EXERCISE AIM |
Reproduce, from the lines below, exactly the stretch that begins at the line containing "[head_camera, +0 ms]" and ends at the line containing "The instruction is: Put", both included.

DATA FOR ANALYSIS |

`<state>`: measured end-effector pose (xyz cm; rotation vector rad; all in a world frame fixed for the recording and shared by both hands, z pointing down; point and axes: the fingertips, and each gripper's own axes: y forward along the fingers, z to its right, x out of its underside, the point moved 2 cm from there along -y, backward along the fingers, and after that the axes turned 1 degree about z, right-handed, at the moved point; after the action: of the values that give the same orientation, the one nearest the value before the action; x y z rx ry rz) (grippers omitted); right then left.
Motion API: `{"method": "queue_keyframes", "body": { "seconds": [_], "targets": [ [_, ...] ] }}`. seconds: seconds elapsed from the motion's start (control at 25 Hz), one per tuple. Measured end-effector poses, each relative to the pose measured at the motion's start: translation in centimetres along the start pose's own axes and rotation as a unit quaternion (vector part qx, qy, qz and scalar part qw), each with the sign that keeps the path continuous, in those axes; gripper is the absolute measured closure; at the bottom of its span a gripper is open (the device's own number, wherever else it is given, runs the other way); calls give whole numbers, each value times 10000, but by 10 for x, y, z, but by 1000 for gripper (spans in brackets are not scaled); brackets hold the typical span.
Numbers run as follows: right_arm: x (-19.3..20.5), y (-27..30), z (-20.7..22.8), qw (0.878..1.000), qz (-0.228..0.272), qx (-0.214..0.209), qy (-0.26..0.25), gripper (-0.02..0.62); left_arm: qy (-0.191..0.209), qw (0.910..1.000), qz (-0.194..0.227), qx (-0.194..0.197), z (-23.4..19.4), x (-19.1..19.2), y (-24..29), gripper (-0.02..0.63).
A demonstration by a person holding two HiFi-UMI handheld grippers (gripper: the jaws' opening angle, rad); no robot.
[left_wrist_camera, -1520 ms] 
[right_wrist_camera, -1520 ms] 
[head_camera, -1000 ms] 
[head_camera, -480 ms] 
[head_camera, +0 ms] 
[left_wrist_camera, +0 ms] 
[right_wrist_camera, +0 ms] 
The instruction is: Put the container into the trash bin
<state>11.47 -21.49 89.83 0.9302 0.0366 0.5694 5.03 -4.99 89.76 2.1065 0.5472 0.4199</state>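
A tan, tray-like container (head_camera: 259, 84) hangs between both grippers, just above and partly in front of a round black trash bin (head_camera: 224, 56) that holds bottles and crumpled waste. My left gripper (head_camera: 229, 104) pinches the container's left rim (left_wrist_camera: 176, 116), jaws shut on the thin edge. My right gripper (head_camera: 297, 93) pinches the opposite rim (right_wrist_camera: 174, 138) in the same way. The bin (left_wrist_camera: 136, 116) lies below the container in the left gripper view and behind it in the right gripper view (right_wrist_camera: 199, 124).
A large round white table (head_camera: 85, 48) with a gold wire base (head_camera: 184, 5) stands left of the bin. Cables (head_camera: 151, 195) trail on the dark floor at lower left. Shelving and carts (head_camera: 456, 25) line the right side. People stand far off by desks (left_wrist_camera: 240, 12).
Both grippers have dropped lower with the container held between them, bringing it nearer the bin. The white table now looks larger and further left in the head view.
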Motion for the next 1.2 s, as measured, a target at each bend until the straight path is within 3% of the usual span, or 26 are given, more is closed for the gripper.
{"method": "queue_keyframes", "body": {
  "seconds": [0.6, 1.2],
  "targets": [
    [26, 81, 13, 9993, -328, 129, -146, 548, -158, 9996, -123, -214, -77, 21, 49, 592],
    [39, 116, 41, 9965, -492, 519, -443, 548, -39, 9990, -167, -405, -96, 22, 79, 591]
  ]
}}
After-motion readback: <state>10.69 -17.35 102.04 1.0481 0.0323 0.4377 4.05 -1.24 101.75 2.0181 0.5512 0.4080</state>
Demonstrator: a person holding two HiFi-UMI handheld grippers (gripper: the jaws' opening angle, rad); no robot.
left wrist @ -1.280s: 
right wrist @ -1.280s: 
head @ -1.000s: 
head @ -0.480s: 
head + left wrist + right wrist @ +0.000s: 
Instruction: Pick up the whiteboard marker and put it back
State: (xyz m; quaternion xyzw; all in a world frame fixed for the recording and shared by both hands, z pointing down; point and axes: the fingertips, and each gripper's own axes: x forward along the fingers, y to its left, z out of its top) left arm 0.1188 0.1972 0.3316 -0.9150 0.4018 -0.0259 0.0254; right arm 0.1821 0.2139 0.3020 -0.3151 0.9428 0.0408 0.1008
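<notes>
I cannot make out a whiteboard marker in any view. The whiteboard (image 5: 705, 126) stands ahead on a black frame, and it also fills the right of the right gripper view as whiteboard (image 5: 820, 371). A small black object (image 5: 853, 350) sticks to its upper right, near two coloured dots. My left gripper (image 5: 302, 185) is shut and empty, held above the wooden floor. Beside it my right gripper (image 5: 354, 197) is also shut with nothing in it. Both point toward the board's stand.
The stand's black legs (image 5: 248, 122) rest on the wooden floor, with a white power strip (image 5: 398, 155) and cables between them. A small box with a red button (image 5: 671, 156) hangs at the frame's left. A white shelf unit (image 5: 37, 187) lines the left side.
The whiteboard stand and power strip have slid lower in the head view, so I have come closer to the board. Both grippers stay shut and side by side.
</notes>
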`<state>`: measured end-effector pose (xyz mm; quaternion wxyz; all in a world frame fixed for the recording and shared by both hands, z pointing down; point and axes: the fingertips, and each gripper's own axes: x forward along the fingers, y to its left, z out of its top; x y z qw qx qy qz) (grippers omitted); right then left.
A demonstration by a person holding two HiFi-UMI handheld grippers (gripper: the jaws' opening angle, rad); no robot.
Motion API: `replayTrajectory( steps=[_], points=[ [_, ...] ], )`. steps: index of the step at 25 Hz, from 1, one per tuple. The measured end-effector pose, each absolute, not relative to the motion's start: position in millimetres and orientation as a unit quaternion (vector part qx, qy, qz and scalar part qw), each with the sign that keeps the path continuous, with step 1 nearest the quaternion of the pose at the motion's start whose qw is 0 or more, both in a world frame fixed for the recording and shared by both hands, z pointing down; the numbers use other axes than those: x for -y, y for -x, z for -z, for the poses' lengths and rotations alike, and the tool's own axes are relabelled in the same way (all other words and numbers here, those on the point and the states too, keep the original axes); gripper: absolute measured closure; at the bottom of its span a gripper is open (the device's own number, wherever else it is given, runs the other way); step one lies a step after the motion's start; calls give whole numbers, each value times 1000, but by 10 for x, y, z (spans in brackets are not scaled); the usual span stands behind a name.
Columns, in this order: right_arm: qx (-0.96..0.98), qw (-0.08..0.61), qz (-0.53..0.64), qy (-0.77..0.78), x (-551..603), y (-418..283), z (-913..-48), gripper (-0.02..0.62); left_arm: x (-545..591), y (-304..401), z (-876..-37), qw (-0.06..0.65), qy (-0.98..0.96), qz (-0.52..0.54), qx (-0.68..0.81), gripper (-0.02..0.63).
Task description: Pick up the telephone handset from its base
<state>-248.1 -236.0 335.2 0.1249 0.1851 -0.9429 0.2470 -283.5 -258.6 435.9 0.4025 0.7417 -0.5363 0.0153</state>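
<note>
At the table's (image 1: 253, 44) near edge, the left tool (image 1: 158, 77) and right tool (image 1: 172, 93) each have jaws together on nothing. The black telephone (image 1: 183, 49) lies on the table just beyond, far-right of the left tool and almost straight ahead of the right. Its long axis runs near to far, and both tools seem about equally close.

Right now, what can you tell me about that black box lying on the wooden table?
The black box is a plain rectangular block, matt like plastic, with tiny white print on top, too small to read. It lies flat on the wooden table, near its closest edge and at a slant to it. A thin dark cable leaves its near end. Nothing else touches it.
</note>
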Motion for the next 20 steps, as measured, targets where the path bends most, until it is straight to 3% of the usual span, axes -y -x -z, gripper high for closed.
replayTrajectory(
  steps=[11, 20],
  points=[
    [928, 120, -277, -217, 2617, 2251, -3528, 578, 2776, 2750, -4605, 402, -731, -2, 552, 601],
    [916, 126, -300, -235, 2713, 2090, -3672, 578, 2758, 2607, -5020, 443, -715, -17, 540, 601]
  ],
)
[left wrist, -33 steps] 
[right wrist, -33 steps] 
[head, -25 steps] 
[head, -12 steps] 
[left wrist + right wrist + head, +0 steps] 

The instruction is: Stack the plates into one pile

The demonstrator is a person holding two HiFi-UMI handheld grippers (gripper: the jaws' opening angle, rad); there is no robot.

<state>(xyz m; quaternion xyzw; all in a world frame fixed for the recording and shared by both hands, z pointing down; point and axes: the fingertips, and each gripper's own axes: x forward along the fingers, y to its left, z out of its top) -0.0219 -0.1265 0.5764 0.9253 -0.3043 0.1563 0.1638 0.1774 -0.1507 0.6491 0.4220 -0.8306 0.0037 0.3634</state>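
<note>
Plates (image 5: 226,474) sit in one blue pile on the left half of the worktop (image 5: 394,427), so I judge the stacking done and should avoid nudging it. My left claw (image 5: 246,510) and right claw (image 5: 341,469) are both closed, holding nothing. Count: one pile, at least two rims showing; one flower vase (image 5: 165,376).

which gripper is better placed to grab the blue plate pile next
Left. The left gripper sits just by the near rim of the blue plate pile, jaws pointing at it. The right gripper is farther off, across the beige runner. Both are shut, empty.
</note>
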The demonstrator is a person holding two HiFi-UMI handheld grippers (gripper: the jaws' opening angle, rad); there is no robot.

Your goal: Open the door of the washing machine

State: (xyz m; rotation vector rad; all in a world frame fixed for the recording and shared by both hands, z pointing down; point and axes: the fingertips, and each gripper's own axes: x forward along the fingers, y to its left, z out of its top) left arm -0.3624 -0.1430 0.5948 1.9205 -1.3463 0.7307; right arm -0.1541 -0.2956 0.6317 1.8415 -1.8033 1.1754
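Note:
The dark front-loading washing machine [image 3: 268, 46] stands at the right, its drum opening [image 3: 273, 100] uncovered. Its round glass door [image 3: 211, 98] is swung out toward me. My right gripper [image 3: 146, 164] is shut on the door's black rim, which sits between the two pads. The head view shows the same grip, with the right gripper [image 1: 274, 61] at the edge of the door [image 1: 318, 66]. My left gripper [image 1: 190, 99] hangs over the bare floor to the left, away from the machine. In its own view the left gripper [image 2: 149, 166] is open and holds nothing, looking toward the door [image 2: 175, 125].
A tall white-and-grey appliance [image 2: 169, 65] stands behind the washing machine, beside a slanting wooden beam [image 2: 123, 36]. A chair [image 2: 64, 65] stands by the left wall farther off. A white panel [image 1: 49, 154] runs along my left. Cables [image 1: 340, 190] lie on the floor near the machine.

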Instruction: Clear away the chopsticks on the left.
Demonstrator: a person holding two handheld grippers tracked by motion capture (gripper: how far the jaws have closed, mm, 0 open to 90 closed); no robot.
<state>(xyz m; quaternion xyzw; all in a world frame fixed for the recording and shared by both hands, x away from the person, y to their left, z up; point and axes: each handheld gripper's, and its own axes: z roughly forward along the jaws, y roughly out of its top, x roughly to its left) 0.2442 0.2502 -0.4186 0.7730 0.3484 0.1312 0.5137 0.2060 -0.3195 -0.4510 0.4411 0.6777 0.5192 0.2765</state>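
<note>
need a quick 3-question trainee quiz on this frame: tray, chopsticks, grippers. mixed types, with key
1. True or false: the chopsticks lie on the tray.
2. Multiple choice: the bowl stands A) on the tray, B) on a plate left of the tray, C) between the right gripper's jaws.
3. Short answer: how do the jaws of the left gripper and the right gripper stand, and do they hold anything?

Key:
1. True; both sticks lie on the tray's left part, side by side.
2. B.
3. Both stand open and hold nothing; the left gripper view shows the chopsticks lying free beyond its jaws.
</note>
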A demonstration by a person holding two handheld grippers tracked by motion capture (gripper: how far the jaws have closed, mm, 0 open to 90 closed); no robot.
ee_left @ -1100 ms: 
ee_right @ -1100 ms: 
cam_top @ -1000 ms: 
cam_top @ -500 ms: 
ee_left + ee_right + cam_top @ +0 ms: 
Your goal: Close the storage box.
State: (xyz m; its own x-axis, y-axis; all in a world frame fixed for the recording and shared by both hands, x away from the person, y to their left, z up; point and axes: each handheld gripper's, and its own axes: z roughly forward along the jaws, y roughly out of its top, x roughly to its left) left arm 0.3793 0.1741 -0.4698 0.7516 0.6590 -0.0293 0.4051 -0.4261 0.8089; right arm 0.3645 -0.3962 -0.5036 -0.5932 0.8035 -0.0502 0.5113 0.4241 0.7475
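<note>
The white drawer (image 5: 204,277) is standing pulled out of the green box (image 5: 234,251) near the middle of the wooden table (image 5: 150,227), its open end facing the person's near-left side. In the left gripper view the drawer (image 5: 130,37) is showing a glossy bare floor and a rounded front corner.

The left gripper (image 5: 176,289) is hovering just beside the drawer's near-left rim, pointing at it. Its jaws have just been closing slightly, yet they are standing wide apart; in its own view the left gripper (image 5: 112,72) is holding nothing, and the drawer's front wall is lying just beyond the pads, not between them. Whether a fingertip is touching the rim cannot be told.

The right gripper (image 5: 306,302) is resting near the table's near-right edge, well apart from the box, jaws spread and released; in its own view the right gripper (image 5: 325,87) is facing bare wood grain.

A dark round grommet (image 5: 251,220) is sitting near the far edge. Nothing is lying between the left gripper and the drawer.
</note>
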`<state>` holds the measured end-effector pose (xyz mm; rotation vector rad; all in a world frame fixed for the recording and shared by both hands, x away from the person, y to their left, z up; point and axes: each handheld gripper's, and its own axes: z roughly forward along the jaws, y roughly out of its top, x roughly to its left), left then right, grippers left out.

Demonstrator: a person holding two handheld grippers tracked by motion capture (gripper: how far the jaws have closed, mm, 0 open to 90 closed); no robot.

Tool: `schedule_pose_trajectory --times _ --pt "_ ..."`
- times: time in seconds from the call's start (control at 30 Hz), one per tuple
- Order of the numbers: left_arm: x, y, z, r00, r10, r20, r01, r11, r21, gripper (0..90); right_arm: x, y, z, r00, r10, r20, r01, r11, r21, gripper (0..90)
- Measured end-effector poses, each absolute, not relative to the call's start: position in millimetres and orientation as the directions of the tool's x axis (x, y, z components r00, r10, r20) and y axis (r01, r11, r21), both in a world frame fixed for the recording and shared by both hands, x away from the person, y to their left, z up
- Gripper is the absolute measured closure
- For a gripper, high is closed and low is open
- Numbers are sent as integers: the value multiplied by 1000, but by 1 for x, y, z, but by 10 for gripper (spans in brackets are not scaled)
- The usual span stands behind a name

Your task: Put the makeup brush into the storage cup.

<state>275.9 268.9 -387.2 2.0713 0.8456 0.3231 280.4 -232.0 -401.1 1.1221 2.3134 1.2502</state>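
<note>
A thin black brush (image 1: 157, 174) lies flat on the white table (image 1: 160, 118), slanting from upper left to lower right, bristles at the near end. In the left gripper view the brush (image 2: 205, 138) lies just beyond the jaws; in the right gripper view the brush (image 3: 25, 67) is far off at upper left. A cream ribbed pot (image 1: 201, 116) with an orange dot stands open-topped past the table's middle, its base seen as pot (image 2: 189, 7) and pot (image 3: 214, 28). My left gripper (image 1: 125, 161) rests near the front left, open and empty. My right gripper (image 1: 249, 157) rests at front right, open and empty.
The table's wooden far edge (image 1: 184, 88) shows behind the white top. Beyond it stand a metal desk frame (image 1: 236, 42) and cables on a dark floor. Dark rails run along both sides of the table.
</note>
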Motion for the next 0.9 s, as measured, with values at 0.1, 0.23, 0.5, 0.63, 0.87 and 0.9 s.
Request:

SOLUTION TO THIS TASK |
[head_camera, +0 ms] 
[left_wrist_camera, +0 ms] 
[right_wrist_camera, +0 ms] 
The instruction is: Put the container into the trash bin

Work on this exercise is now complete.